The Great Worth of Journals

     My sons, I would that ye should remember that were it not for these plates, which contain these records and these commandments, we must have suffered in ignorance.
      For it were not possible that our father, Lehi could have remembered all these things, to have taught them to his children, except it were for the help of these plates. . . therefore he could read these engravings, and teach them to his children, that thereby they could teach them to their children, and so fulfilling the commandments of God, even down to this present time.
     I say unto you, my sons, were it not for these things,preserved by the hand of God, that we might  have his commandments always before our eyes, that even our fathers would have dwindled in unbelief.
~King Benjamin to his sons Mosiah, Helorum, and Helaman, about 130 B.C.





“Of Far More Worth than Gold”

by Wilford Woodruff

I would advise you to get all of your blessings written and preserve them. . . If the power and blessings of God are made manifest in your preservation form danger; ; ; you should make a record of it. Keep an account of the dealings of God with you daily. I have written all the blessings I have received, and I would not take gold for them.

Should we not have respect enough to God to make a record of those blessings which He pours out upon us and our official acts which we do in His name upon the face of the earth? I think we should.
I think the Lord requires this at our hands, and it is a rich and holy legacy which is justly due our posterity.

Children should begin early to keep journals.

I wish to say to my young friends that it will be a great blessing to them, and their children after them, if they will keep a daily journal of what takes place with them and around them. Let all the boys and girls get them a little book, and write a little in it almost every day.

“What shall I write?” you ask.

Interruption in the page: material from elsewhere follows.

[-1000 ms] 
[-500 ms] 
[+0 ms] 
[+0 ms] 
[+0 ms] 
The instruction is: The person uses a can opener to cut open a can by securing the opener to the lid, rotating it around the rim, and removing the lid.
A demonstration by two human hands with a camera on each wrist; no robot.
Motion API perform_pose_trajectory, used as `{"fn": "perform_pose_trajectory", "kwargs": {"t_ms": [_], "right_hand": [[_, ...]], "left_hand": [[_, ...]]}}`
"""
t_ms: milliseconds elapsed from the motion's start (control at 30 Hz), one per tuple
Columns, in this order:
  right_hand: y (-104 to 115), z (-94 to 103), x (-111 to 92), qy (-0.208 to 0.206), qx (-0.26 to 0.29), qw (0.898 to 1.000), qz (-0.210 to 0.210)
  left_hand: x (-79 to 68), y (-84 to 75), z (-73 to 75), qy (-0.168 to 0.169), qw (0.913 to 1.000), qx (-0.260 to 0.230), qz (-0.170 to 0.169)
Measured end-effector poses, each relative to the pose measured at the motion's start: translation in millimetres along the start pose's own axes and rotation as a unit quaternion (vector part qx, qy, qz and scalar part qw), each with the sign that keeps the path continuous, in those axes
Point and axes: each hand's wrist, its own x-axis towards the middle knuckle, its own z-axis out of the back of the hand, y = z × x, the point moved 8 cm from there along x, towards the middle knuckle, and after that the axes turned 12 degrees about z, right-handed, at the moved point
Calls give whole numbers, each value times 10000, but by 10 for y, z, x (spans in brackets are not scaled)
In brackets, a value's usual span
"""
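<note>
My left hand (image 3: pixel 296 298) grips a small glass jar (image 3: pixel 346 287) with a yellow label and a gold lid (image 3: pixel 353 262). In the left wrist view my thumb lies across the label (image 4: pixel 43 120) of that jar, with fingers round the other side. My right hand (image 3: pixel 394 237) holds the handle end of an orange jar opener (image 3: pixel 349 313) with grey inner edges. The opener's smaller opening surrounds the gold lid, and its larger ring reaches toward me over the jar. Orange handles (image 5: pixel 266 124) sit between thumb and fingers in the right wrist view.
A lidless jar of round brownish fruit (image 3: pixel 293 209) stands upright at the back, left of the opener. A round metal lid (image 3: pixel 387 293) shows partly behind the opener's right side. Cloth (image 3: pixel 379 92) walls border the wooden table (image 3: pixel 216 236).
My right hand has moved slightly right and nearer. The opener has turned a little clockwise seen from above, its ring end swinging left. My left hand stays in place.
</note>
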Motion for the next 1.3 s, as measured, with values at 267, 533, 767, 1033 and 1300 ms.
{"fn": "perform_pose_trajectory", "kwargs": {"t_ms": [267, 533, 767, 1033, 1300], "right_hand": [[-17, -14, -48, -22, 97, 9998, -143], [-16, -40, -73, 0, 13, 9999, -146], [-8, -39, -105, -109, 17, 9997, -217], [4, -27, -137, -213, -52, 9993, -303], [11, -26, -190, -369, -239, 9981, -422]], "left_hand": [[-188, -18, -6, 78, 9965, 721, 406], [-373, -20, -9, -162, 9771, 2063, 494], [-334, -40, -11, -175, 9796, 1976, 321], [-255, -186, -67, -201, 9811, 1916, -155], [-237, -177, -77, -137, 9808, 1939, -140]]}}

Write about anything that is worth preserving, or the best you have; and if you begin this while you are young, it will be quite easy for you when you become men and women. How pleasing it would be to you, and to your children, thirty, fifty, or eighty years hence, to sit down and read what took place with our fathers, and mothers, and grand parents, while they were young and during their lives? But the object is not so much to get you to keep a journal while you are young, as it is to get you to continue it after you become men and women, even through you whole lives. This is especially needed in the generation in which you live, for you live in as important a generation as the children of men ever saw, and it is far more important that you should begin early to keep a journal and follow the practice while you live, than that other generations should do so.

If my young friends will begin to do this and continue it, it will be of far more worth than gold to them in a future day.